DATA Start Marker
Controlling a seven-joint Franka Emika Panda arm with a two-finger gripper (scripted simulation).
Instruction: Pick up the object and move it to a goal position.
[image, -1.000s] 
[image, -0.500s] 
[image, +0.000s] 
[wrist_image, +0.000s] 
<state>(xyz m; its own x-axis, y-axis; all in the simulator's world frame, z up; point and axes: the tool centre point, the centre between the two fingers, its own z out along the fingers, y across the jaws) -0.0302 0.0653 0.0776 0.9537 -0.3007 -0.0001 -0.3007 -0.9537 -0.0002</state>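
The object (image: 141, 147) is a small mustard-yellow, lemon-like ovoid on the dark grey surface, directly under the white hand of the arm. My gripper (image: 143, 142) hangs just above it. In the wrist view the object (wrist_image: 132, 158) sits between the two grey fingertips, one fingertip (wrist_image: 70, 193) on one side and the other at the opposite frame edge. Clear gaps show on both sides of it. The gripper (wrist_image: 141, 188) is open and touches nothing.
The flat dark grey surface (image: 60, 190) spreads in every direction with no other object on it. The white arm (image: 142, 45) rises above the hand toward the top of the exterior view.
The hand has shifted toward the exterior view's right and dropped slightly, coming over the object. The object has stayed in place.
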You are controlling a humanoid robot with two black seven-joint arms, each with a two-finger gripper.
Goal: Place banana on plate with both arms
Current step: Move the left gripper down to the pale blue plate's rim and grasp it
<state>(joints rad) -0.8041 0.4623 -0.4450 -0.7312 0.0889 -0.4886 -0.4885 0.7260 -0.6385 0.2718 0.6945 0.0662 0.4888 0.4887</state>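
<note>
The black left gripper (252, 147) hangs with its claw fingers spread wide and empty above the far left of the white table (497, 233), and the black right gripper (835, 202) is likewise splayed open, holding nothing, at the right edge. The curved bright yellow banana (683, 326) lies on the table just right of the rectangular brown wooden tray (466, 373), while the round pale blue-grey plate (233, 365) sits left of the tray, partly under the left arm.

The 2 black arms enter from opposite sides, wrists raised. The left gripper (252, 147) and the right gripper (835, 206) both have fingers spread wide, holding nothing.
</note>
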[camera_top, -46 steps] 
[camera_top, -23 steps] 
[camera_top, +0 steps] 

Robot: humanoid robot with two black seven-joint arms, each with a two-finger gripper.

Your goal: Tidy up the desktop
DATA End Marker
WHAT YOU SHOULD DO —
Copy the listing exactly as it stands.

RESULT —
Controlling a seven-joint Franka Emika Panda arm with a two-finger gripper (scripted simulation).
Instruction: Pick up the object and move it to a goal position.
[image, -1.000s] 
[image, -0.500s] 
[image, +0.000s] 
[wrist_image, +0.000s] 
<state>(xyz m; its own x-axis, y-axis; all in the simulator's world frame, z up; point and axes: the tool centre point, the centre between the two fingers, its own z out along the fingers, y across the jaws) -0.0302 0.0653 0.0776 0.9537 -0.3007 -0.0001 -0.3007 -0.9537 -0.0002</state>
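The object (image: 141, 147) is a small mustard-yellow, lemon-like ovoid on the dark grey surface, directly under the white hand of the arm. My gripper (image: 143, 142) hangs just above it. In the wrist view the object (wrist_image: 132, 158) sits between the two grey fingertips, one fingertip (wrist_image: 70, 193) on one side and the other at the opposite frame edge. Clear gaps show on both sides of it. The gripper (wrist_image: 141, 188) is open and touches nothing.
The flat dark grey surface (image: 60, 190) spreads in every direction with no other object on it. The white arm (image: 142, 45) rises above the hand toward the top of the exterior view.
The hand has shifted toward the exterior view's right and dropped slightly, coming over the object. The object has stayed in place.
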You are controlling a humanoid robot with two black seven-joint arms, each with a two-finger gripper.
Goal: Place banana on plate with both arms
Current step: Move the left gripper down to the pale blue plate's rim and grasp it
<state>(joints rad) -0.8041 0.4623 -0.4450 -0.7312 0.0889 -0.4886 -0.4885 0.7260 -0.6385 0.2718 0.6945 0.0662 0.4888 0.4887</state>
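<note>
The black left gripper (252, 147) hangs with its claw fingers spread wide and empty above the far left of the white table (497, 233), and the black right gripper (835, 202) is likewise splayed open, holding nothing, at the right edge. The curved bright yellow banana (683, 326) lies on the table just right of the rectangular brown wooden tray (466, 373), while the round pale blue-grey plate (233, 365) sits left of the tray, partly under the left arm.

The 2 black arms enter from opposite sides, wrists raised. The left gripper (252, 147) and the right gripper (835, 206) both have fingers spread wide, holding nothing.
</note>
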[camera_top, -46 steps] 
[camera_top, -23 steps] 
[camera_top, +0 steps] 

Robot: humanoid robot with two black seven-joint arms, each with a two-finger gripper.

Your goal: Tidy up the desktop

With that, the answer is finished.